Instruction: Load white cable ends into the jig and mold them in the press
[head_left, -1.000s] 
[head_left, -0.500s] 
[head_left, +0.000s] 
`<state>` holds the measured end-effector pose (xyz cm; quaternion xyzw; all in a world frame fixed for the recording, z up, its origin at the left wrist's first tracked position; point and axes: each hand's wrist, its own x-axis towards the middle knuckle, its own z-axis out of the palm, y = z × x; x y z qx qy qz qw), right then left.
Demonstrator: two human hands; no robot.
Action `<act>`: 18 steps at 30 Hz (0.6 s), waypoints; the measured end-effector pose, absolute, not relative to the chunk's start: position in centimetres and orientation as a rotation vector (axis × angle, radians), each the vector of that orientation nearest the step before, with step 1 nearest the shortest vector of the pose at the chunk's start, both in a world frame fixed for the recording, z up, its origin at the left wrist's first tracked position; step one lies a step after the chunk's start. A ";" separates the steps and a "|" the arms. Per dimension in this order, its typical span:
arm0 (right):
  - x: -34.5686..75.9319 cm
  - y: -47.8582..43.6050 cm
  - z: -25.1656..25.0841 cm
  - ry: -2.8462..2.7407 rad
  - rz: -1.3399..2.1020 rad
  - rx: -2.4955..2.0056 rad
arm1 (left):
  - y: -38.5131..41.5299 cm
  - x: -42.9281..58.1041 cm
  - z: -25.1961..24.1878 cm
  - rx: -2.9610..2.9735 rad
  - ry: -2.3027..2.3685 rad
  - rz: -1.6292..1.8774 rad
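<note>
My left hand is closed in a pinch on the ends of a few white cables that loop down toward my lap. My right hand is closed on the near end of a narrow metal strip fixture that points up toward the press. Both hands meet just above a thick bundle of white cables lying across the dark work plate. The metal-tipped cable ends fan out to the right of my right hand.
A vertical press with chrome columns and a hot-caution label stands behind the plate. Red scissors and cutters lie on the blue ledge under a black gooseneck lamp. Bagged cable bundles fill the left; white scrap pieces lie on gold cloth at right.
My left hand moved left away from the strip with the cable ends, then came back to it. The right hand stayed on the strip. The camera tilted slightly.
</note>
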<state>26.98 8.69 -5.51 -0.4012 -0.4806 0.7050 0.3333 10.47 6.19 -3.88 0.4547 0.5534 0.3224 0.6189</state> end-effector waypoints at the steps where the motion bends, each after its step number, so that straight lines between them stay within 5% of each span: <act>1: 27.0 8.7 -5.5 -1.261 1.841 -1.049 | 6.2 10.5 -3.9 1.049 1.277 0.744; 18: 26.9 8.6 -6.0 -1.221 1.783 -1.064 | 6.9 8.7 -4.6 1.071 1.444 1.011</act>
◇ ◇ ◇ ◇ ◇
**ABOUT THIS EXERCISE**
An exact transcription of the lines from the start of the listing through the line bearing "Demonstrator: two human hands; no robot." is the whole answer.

**TASK SOLUTION**
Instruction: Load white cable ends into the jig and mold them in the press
[head_left, -1.000s] 
[head_left, -0.500s] 
[head_left, +0.000s] 
`<state>` holds the measured end-effector pose (xyz cm; quaternion xyzw; all in a world frame fixed for the recording, z up, its origin at the left wrist's first tracked position; point and axes: each hand's wrist, its own x-axis towards the middle knuckle, its own z-axis out of the palm, y = z × x; x y z qx qy qz qw), right then left.
Demonstrator: two human hands; no robot.

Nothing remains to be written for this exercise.